I'm stuck on the proof of the following propsition in Humphreys Linear Algebraic Groups:
Let $G$ be an algebraic group acting morphically on a variety $X$. Then each orbit is a smooth, locally closed subset of $X$, whose boundary is a union of orbits of strictly lower dimension.

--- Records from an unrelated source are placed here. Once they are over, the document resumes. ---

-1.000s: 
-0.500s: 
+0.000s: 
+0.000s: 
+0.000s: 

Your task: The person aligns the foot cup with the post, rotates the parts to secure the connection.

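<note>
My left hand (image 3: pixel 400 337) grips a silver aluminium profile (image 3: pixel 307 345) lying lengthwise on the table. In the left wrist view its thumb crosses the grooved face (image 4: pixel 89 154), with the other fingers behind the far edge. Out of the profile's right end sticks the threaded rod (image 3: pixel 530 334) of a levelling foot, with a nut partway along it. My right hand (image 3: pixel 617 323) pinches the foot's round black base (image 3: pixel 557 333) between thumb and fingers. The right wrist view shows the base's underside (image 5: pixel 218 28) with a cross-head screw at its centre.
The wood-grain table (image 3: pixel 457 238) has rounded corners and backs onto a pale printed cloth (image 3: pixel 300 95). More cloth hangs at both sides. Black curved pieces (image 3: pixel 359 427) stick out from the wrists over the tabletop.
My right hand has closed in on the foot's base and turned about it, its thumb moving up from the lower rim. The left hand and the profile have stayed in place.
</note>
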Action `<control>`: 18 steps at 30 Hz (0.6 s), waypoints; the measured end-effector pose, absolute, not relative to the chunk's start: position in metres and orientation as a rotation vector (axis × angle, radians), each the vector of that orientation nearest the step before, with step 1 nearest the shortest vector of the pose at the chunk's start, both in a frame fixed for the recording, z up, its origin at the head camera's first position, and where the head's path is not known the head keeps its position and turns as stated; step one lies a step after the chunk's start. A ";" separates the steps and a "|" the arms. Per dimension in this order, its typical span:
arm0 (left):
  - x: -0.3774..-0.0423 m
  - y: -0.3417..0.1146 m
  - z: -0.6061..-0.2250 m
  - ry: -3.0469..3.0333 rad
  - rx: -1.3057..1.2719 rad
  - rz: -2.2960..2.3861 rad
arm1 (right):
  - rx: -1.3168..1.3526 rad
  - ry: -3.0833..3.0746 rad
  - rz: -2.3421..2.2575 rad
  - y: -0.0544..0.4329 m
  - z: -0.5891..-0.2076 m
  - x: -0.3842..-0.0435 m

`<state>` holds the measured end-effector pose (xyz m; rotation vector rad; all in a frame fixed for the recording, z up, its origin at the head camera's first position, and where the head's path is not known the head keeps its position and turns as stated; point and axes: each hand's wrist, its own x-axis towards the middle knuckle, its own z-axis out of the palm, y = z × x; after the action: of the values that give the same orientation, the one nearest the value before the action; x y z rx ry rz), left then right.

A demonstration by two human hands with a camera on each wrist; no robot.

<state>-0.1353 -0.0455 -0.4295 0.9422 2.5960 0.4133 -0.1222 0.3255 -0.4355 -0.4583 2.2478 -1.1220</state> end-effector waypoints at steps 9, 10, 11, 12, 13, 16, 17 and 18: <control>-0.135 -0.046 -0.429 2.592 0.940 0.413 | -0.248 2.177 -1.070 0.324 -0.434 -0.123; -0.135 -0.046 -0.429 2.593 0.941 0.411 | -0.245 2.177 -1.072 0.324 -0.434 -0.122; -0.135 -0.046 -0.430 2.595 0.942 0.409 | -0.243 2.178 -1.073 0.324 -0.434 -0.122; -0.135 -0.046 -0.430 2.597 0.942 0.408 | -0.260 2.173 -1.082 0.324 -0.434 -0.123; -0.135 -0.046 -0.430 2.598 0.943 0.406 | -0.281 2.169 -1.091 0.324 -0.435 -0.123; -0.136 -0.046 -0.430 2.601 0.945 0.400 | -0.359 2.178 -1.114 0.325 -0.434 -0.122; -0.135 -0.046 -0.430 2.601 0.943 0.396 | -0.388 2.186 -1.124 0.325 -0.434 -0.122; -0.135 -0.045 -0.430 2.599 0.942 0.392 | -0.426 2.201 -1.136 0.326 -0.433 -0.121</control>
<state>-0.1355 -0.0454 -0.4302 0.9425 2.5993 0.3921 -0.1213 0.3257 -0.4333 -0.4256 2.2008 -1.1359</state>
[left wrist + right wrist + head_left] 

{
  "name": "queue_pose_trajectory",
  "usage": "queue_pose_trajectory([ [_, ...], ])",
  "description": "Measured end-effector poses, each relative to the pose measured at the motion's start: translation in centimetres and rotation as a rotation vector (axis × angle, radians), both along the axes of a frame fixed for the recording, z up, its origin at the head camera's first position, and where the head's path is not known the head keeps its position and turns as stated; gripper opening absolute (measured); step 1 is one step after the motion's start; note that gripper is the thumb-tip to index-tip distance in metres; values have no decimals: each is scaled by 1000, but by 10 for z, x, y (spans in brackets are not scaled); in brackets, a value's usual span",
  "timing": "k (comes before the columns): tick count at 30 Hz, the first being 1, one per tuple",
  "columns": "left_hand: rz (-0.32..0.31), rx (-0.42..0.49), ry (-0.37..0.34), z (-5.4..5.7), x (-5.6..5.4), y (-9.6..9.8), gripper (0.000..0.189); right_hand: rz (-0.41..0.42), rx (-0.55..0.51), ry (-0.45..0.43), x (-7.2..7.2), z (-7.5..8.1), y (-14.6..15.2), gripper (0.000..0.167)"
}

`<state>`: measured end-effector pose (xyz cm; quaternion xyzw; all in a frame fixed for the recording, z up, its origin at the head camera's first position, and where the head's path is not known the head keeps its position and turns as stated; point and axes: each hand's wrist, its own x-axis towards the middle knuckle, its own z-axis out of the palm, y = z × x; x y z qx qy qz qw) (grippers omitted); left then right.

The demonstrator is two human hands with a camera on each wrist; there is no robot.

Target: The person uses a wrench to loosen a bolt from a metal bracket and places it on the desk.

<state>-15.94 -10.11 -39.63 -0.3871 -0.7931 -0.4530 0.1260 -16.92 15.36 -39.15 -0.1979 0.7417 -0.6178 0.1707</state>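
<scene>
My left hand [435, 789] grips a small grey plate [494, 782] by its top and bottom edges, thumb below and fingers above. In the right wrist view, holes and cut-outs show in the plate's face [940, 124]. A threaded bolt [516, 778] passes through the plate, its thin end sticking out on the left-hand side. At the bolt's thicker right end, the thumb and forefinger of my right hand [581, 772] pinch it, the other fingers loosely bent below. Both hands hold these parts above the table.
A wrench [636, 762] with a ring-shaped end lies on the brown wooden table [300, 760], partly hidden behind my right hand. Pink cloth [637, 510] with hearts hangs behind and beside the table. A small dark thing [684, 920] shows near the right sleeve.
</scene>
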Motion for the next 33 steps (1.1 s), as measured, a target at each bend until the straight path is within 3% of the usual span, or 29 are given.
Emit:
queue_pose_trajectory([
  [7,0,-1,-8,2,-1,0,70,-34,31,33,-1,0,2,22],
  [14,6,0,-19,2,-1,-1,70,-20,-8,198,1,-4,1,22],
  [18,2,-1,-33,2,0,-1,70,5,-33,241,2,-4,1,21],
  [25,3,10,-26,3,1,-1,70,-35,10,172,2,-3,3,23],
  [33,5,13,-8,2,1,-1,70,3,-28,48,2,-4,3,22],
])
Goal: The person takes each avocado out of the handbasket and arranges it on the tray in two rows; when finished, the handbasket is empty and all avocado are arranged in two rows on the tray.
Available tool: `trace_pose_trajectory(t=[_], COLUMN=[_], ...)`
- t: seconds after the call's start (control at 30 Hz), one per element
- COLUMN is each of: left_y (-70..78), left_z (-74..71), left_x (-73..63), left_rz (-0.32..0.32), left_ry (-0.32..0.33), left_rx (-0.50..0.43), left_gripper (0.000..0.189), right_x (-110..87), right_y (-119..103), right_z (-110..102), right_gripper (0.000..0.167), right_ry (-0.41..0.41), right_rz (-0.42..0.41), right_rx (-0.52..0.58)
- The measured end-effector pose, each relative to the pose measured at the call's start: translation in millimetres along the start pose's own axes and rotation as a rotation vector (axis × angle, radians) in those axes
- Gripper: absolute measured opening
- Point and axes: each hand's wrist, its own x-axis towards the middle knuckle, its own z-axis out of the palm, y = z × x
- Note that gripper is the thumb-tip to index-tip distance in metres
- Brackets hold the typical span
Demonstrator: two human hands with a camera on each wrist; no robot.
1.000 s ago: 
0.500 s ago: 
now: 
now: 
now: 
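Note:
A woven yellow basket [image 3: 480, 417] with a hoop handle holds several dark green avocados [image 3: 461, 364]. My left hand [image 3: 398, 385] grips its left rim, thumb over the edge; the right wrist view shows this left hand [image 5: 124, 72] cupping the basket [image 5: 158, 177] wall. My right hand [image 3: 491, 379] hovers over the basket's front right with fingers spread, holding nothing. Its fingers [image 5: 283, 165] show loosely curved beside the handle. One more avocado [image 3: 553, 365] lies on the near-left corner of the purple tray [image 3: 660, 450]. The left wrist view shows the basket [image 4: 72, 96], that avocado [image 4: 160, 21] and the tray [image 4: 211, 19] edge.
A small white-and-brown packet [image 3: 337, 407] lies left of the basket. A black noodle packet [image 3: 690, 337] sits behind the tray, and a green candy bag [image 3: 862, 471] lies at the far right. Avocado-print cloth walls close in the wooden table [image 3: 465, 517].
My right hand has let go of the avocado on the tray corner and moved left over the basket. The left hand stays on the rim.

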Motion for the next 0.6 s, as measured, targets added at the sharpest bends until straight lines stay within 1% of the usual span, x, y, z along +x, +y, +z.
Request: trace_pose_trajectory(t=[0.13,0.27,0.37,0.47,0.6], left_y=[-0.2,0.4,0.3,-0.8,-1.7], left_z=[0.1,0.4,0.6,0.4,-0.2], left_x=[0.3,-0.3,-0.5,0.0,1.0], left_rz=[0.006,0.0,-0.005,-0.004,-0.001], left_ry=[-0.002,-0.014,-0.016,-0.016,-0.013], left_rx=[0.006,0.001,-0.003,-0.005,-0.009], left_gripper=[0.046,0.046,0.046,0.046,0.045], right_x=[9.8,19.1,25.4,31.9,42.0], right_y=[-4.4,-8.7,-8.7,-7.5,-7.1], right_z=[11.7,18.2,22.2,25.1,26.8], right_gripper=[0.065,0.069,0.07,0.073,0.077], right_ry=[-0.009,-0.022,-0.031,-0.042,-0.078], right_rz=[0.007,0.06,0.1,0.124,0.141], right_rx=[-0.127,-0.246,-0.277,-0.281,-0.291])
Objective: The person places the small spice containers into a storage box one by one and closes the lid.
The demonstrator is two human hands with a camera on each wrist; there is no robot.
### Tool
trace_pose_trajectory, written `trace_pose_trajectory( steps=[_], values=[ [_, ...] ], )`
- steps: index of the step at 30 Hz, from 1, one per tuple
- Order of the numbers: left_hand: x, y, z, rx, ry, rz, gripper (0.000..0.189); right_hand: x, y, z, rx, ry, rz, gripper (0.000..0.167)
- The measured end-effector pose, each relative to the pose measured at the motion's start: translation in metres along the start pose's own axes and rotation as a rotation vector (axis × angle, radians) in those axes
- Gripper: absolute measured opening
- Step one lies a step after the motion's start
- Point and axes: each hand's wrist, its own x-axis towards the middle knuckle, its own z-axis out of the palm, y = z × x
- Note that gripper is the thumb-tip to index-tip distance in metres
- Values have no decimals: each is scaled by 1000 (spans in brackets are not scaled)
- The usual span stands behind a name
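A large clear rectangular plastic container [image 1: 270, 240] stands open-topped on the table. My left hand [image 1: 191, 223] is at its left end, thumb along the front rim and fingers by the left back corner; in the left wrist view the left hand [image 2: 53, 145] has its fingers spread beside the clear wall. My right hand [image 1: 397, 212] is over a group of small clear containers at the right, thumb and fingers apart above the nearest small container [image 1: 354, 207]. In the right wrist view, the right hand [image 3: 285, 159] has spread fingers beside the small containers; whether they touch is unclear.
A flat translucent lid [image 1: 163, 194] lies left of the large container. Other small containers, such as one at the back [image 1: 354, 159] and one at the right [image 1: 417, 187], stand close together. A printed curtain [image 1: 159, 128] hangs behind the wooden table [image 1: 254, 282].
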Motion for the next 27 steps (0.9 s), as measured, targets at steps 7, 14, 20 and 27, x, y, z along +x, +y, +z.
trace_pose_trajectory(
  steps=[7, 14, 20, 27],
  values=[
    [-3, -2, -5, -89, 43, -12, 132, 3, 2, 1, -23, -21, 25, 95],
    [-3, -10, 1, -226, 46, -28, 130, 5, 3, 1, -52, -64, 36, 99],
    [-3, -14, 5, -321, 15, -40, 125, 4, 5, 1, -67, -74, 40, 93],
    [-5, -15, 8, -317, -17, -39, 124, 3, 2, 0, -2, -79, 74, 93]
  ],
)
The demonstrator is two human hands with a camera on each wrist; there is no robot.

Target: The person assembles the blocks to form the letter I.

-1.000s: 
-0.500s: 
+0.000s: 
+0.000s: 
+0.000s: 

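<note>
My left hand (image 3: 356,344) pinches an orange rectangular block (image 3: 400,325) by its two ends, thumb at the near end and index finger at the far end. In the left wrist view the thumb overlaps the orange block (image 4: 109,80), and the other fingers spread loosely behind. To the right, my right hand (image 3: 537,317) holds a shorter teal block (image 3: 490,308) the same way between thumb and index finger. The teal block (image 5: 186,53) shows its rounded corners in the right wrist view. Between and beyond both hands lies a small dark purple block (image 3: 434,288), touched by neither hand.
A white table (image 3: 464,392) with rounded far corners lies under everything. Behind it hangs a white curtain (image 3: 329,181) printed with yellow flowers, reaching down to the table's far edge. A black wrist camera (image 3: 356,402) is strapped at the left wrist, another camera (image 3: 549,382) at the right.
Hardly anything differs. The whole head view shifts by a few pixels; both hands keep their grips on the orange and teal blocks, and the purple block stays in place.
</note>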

Proof: Let $Y$ be an orbit in $X$. As the continuous image of a closed set, $Y$ is constructible, and hence contains an open dense subset of $\overline{Y}$. But $G$ acts transitively on $Y$ (and hence stablizes $\overline{Y}$), so $Y$ is smooth and contains a neighborhood in $\overline{Y}$ of each of its points, i.e. $Y$ is open in $\overline{Y}$. Therefore, $\overline Y \setminus Y$ is closed and of strictly lower dimension than $\overline{Y}$. Being $G$-stable, this boundary is just a union of other orbits.
Two questions: first, why is $Y$ is open in $\overline{Y}$? I don't understand why each point in $Y$ admits an open neighborhood in $\overline{Y}$. Second, why is $\overline{Y} \setminus Y$ of strictly lower dimension than $\overline{Y}$?
Let $x\in X$ with $Y=G\cdot x$. There is a subset $U\subseteq Y$, which is open and dense in $\bar{Y}$, so you can write the orbit as union of open sets
$$G\cdot x=\bigcup_{g\in G} g\cdot U, $$ where $g\cdot U$ is open as isomorphic image of an open set.
$\overline{G\cdot x}\setminus G\cdot x$ is a closed subset and every irreducible component of it is a proper subset of a irreducible component of $\overline{G\cdot x}$, because $G\cdot x$ is dense in $\overline{G\cdot x}$. So by definition of krull dimension it has stricly lower dimension.